■ The task
Repeat the whole listing, keeping every word and every line intact.

■ Supplied data
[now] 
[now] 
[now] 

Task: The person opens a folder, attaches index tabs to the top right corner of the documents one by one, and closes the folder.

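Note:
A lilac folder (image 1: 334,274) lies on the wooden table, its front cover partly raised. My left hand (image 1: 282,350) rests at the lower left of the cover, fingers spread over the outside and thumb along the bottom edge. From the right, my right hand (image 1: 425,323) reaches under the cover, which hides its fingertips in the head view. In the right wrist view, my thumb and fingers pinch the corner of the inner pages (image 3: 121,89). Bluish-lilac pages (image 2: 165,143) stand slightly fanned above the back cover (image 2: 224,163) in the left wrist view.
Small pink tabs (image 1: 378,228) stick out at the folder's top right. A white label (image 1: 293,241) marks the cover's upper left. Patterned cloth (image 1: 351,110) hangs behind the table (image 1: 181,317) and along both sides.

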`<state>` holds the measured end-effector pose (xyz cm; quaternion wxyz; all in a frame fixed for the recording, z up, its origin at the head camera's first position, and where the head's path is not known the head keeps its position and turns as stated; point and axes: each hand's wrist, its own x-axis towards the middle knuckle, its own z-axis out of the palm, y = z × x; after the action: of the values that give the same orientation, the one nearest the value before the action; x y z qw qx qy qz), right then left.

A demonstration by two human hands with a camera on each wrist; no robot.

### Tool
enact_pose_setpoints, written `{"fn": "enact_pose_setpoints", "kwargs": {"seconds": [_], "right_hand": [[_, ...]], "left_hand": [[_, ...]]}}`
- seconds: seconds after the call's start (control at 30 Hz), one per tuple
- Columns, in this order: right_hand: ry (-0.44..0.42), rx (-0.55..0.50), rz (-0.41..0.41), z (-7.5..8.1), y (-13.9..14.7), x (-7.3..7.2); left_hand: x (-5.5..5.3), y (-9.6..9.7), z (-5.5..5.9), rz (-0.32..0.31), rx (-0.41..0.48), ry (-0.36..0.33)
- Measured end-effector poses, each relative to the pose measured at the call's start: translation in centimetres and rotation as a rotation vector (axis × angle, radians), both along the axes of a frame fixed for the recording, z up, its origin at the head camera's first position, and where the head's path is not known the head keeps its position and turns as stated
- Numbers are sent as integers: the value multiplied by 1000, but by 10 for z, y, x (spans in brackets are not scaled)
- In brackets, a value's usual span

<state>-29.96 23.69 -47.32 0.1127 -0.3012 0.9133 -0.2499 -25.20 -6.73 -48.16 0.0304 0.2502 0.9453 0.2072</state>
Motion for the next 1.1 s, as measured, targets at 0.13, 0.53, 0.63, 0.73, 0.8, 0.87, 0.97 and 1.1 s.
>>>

■ Response for this exercise
[now] 
[now] 
[now] 

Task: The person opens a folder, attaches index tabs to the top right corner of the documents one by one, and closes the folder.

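Note:
A lilac folder (image 1: 334,274) lies on the wooden table, its front cover partly raised. My left hand (image 1: 282,350) rests at the lower left of the cover, fingers spread over the outside and thumb along the bottom edge. From the right, my right hand (image 1: 425,323) reaches under the cover, which hides its fingertips in the head view. In the right wrist view, my thumb and fingers pinch the corner of the inner pages (image 3: 121,89). Bluish-lilac pages (image 2: 165,143) stand slightly fanned above the back cover (image 2: 224,163) in the left wrist view.
Small pink tabs (image 1: 378,228) stick out at the folder's top right. A white label (image 1: 293,241) marks the cover's upper left. Patterned cloth (image 1: 351,110) hangs behind the table (image 1: 181,317) and along both sides.
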
`<state>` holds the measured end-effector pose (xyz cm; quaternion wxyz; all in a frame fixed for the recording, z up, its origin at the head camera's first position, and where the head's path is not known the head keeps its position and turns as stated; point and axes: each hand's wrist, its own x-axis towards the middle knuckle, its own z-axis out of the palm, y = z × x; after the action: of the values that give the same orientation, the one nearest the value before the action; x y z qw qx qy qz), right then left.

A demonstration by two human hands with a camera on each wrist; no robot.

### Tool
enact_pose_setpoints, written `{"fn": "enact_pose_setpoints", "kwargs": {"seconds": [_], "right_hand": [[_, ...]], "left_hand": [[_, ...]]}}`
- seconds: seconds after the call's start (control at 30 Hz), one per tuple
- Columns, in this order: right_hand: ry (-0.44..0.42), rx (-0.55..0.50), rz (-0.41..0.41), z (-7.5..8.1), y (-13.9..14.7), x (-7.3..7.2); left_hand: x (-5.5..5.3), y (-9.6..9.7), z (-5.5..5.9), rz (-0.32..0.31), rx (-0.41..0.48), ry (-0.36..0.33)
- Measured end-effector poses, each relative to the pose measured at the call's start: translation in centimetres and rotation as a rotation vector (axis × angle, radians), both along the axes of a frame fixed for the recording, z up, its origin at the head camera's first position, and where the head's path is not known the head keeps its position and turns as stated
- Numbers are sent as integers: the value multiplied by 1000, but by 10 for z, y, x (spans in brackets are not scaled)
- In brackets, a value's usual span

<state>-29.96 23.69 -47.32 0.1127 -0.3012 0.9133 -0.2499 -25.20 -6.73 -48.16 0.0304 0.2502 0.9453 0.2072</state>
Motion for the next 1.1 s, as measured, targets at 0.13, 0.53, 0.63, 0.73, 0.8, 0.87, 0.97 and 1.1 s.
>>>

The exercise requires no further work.